The listing must be copied out in full and exactly; no images go with it.

::: SUPPLIED INFORMATION

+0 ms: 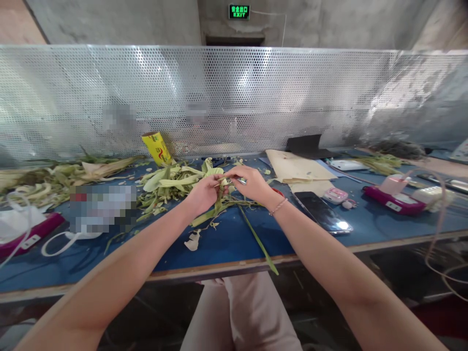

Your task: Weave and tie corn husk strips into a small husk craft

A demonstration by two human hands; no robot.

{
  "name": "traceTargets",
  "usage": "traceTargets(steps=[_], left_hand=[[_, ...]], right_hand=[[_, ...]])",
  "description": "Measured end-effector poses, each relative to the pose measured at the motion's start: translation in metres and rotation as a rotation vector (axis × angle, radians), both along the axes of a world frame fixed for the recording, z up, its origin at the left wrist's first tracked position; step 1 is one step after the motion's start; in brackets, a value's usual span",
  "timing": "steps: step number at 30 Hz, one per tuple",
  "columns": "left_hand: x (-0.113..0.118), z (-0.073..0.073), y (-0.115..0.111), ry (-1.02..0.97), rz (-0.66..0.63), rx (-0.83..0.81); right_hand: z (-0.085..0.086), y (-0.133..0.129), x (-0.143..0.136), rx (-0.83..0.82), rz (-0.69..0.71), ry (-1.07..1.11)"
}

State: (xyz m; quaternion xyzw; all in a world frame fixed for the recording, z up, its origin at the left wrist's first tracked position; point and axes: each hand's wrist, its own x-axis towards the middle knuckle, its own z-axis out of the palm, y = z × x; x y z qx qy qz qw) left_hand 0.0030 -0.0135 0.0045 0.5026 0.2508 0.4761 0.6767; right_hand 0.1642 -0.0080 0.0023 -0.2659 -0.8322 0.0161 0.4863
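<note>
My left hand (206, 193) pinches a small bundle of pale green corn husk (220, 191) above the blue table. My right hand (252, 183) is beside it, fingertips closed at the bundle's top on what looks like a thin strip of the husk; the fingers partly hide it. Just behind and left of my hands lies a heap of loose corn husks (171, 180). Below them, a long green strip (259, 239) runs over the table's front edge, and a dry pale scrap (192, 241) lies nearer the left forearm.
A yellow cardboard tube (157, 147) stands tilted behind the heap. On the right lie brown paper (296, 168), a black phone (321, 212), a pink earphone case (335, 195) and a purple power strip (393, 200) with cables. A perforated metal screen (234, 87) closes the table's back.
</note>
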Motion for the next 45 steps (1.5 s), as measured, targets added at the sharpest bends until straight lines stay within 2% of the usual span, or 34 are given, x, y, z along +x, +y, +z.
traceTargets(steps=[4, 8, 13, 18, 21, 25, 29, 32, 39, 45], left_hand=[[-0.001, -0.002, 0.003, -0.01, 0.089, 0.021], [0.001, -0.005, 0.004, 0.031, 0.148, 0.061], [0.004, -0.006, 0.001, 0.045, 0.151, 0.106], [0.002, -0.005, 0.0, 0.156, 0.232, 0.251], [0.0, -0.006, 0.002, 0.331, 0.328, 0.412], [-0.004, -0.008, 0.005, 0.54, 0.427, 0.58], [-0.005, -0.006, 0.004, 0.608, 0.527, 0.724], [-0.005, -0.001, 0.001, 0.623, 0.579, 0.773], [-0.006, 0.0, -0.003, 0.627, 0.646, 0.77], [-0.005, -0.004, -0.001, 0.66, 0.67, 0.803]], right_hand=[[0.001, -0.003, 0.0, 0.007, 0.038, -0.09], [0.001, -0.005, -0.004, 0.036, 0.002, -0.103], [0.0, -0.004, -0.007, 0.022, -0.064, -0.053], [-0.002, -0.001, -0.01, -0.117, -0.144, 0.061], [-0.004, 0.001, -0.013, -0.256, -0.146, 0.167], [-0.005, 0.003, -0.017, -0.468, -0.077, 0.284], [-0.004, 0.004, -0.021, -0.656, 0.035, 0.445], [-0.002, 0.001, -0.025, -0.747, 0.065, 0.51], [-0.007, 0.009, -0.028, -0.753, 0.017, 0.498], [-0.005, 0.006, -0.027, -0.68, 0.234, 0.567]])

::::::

### TASK ANSWER
+0 ms: 

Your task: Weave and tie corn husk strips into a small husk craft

A demonstration by two human hands; no robot.

{
  "name": "traceTargets",
  "usage": "traceTargets(steps=[_], left_hand=[[_, ...]], right_hand=[[_, ...]])",
  "description": "Measured end-effector poses, each relative to the pose measured at the motion's start: translation in metres and rotation as a rotation vector (axis × angle, radians), both along the axes of a world frame fixed for the recording, z up, its origin at the left wrist's first tracked position; step 1 is one step after the motion's start; in brackets, a value's usual span",
  "timing": "steps: step number at 30 Hz, one per tuple",
  "columns": "left_hand: x (-0.113..0.118), z (-0.073..0.073), y (-0.115..0.111), ry (-1.02..0.97), rz (-0.66..0.63), rx (-0.83..0.81); right_hand: z (-0.085..0.086), y (-0.133..0.129), x (-0.143..0.136), rx (-0.83..0.82), rz (-0.69..0.71), ry (-1.07..1.11)"
}

State: (xyz m; quaternion xyzw; all in a world frame fixed for the recording, z up, its origin at the left wrist's first tracked position; point and axes: each hand's wrist, its own x-axis towards the middle knuckle, its own z-axis out of the palm, y = z × x; x y z qx qy qz qw) left_hand 0.0030 -0.0135 0.0045 0.5026 0.2508 0.4761 0.6767; right_hand 0.1642 -0.0080 0.0023 -0.2659 -0.8322 0.0161 0.4863
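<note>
My left hand (206, 193) pinches a small bundle of pale green corn husk (220, 191) above the blue table. My right hand (252, 183) is beside it, fingertips closed at the bundle's top on what looks like a thin strip of the husk; the fingers partly hide it. Just behind and left of my hands lies a heap of loose corn husks (171, 180). Below them, a long green strip (259, 239) runs over the table's front edge, and a dry pale scrap (192, 241) lies nearer the left forearm.
A yellow cardboard tube (157, 147) stands tilted behind the heap. On the right lie brown paper (296, 168), a black phone (321, 212), a pink earphone case (335, 195) and a purple power strip (393, 200) with cables. A perforated metal screen (234, 87) closes the table's back.
</note>
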Motion for the next 45 steps (1.5 s), as measured, targets added at the sharpest bends until straight lines stay within 2% of the usual span, or 34 are given, x, y, z along +x, +y, +z.
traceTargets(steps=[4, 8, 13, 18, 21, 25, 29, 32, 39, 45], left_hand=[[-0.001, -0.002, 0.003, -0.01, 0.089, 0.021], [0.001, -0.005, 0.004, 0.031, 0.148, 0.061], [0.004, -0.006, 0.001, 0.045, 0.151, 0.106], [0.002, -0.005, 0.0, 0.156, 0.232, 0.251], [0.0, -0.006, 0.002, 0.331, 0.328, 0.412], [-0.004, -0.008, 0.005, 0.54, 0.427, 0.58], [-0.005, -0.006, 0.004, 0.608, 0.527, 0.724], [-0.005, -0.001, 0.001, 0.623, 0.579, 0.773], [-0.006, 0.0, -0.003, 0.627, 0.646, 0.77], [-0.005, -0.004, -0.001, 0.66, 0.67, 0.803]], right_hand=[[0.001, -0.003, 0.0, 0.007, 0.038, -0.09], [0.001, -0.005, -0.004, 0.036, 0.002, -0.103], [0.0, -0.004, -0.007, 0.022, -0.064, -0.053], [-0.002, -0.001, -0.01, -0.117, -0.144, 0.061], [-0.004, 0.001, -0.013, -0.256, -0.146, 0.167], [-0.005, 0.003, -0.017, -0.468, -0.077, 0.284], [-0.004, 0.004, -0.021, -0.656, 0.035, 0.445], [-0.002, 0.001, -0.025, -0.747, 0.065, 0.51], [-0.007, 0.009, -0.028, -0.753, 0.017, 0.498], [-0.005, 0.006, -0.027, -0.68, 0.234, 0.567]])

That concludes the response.